● **TASK DESCRIPTION**
In the entries below, how many lines contain the string "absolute"? State the number and nothing else.

Stored data
^^^^^^^^^^^^^^^^

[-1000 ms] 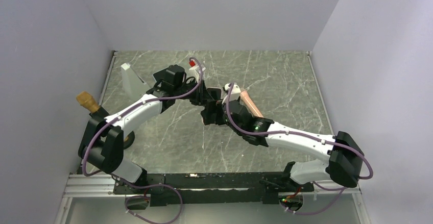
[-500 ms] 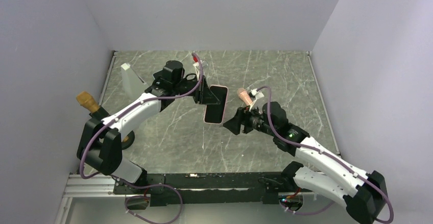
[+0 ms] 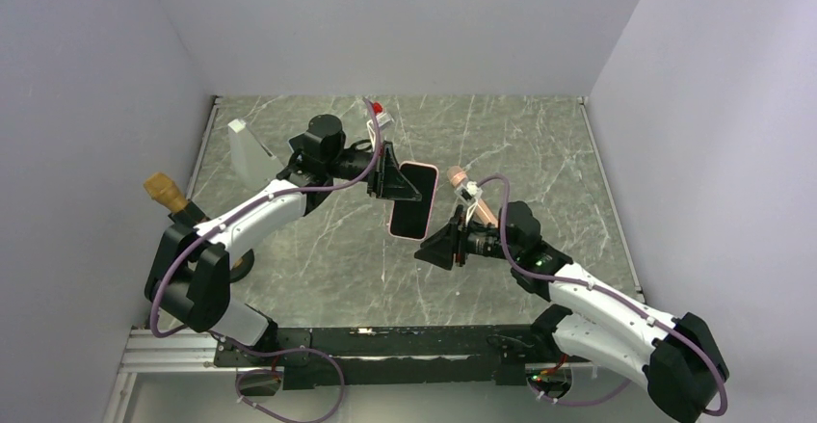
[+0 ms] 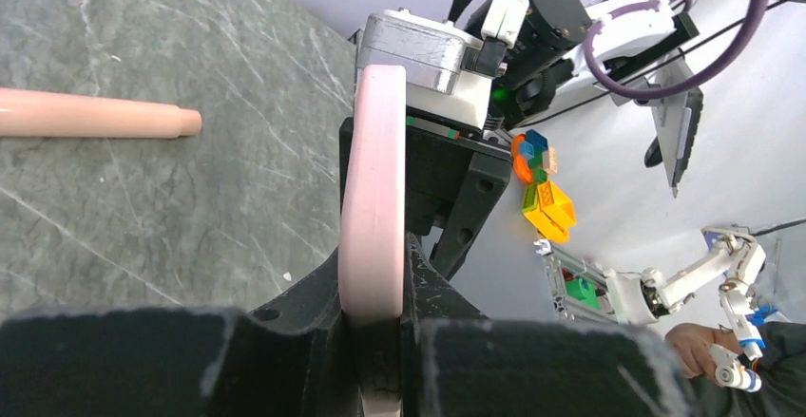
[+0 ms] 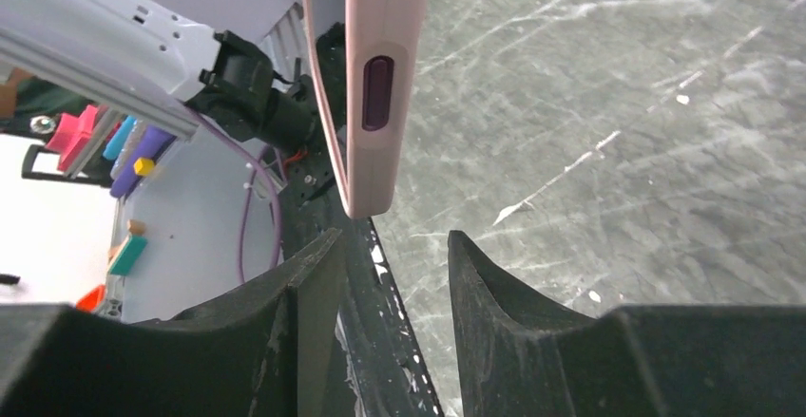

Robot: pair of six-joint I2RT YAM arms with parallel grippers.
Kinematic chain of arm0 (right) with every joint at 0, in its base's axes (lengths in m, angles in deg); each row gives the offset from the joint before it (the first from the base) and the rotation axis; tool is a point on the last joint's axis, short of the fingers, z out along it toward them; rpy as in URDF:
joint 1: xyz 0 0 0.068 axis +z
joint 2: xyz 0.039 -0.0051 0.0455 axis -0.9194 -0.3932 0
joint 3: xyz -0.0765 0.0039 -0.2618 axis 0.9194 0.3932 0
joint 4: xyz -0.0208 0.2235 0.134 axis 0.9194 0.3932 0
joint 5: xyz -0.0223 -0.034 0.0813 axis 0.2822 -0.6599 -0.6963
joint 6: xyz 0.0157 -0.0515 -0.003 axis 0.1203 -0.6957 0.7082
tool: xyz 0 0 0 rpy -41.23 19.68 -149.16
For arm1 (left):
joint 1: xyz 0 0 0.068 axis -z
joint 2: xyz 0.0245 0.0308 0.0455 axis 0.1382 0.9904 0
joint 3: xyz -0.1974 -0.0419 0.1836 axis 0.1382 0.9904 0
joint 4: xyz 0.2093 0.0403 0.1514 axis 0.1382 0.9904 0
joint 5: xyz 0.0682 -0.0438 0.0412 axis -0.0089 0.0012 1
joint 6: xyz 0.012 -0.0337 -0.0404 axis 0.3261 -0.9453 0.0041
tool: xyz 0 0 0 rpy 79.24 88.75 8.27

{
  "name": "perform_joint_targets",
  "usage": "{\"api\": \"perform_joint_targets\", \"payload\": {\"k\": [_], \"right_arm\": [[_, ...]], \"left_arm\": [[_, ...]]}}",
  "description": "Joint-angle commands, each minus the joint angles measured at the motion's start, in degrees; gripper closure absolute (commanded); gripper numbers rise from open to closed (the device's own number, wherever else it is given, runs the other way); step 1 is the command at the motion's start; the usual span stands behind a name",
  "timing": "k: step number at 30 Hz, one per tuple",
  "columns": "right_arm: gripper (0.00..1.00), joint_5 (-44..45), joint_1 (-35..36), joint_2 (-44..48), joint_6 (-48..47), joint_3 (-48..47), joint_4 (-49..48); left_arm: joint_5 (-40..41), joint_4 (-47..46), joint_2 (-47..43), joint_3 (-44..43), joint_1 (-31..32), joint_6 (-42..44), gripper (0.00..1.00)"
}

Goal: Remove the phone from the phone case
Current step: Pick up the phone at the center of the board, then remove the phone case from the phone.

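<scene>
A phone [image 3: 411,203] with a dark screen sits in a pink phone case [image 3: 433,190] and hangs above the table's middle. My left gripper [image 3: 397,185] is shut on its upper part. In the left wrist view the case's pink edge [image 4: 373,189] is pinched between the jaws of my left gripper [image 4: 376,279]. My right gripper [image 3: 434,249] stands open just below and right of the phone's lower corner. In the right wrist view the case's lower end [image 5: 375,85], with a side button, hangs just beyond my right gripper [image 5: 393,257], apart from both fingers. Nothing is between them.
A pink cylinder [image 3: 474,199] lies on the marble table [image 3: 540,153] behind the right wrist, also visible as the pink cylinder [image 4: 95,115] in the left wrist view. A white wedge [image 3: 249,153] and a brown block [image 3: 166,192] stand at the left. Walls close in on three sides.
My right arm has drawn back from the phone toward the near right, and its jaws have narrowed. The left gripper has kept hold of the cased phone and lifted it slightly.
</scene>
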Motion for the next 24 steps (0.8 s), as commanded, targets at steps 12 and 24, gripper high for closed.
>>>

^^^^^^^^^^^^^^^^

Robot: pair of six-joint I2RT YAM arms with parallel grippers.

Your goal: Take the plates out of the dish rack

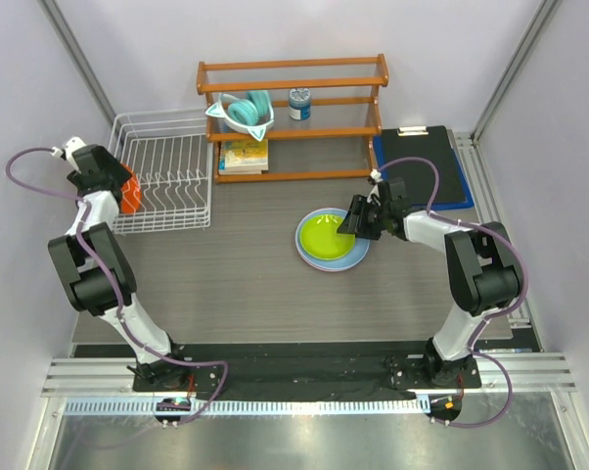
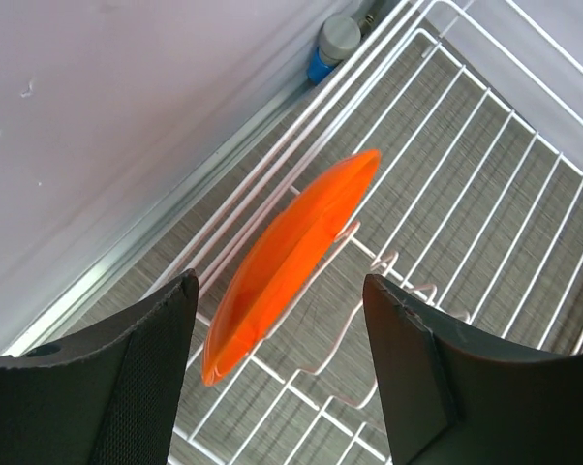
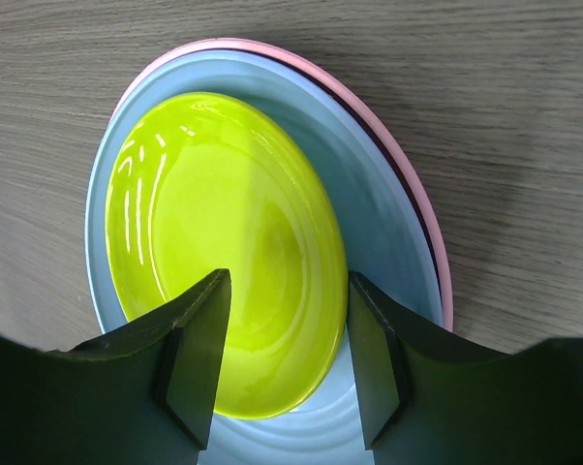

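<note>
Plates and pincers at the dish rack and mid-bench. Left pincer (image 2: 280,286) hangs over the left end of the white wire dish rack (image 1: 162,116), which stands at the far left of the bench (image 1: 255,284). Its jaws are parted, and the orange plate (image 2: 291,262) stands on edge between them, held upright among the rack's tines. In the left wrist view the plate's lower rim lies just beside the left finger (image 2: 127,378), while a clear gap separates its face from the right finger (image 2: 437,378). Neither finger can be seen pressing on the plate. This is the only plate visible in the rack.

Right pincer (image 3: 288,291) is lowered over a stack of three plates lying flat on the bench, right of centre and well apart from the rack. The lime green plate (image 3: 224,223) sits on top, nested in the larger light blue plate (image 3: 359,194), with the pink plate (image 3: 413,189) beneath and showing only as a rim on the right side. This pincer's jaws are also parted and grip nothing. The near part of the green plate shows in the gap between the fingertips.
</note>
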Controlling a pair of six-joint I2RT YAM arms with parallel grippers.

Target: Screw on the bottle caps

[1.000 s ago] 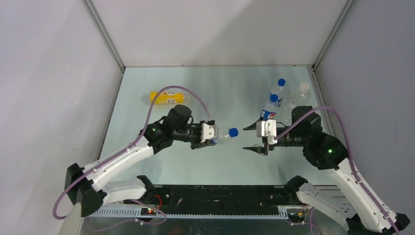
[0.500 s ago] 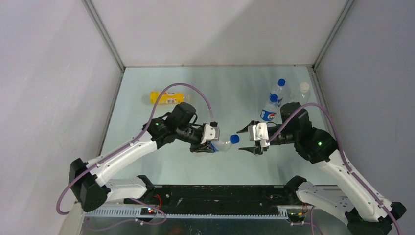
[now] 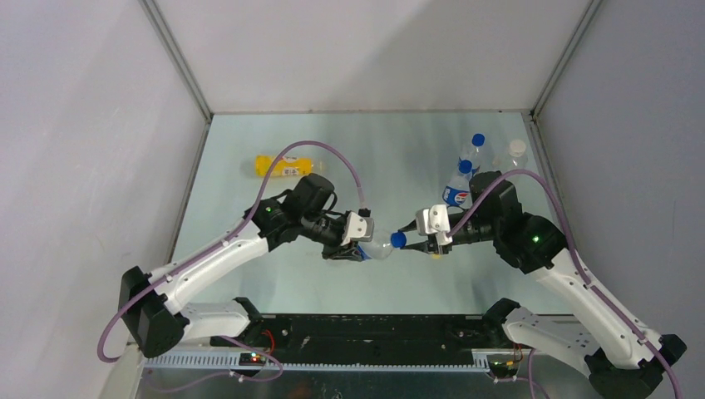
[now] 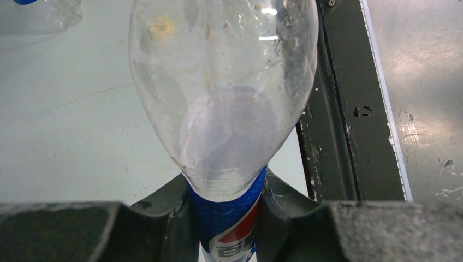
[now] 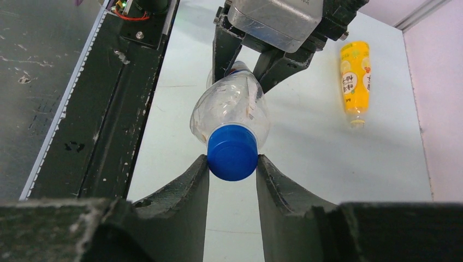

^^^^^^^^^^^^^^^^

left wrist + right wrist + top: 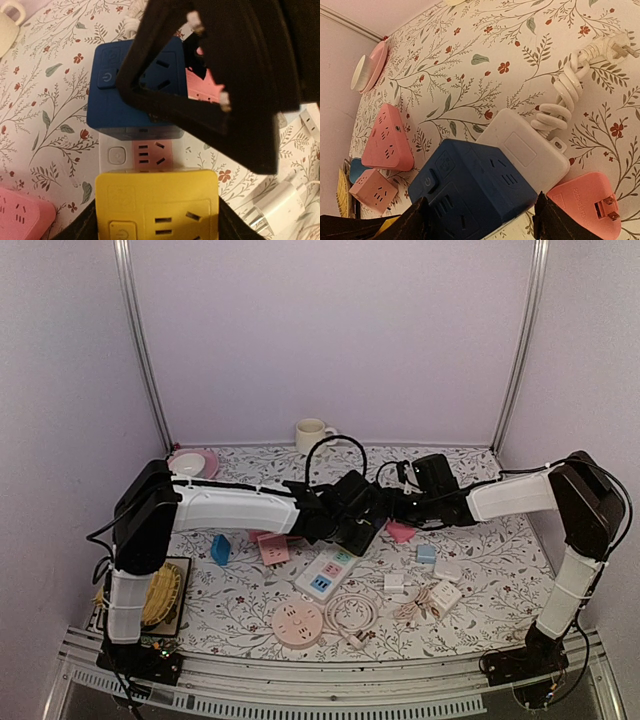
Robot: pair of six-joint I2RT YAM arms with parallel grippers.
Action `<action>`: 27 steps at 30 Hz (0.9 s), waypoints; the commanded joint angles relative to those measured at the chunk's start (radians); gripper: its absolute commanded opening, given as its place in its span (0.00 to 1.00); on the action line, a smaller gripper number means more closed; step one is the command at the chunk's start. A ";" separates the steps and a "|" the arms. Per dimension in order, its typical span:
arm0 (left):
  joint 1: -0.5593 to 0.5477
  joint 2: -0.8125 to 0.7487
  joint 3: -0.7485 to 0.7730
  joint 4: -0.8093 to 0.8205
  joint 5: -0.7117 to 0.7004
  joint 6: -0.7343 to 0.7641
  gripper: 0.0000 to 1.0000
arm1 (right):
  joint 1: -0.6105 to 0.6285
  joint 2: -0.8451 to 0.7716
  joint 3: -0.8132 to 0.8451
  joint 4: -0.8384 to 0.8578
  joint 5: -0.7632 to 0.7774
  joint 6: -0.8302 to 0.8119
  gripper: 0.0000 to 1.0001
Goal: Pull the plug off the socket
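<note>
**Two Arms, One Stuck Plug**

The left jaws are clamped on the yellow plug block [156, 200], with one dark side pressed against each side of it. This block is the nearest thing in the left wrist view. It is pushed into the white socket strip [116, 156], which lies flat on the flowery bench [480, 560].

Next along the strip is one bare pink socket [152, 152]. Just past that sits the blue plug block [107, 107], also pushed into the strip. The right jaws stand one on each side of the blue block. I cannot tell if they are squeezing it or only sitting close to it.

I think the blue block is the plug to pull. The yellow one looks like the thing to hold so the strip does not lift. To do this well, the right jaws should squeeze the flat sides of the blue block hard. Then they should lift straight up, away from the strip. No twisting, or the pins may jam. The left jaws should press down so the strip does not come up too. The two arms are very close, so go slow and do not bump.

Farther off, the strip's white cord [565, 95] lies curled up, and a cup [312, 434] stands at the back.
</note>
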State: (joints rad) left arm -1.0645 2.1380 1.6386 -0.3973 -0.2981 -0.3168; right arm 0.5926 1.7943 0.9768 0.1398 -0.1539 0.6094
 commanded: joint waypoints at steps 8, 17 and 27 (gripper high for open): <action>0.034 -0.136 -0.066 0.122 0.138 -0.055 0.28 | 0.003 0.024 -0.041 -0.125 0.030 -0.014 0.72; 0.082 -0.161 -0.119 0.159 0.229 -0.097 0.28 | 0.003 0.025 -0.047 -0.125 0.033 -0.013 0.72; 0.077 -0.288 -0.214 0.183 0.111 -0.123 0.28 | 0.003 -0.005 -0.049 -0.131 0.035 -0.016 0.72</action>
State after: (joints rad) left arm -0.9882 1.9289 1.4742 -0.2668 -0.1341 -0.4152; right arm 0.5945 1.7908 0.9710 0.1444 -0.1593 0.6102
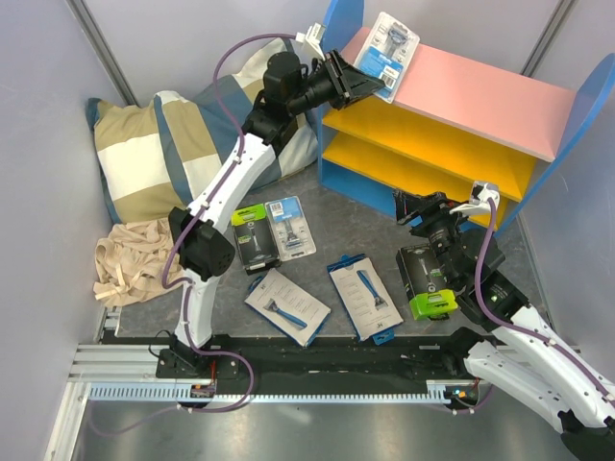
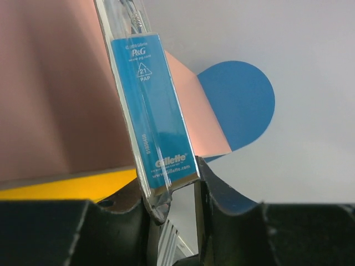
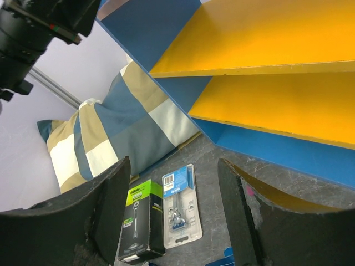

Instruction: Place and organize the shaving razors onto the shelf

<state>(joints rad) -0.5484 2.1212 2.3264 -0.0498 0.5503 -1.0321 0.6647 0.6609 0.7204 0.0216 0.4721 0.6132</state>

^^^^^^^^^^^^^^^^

● **OUTPUT FOR THIS TASK**
2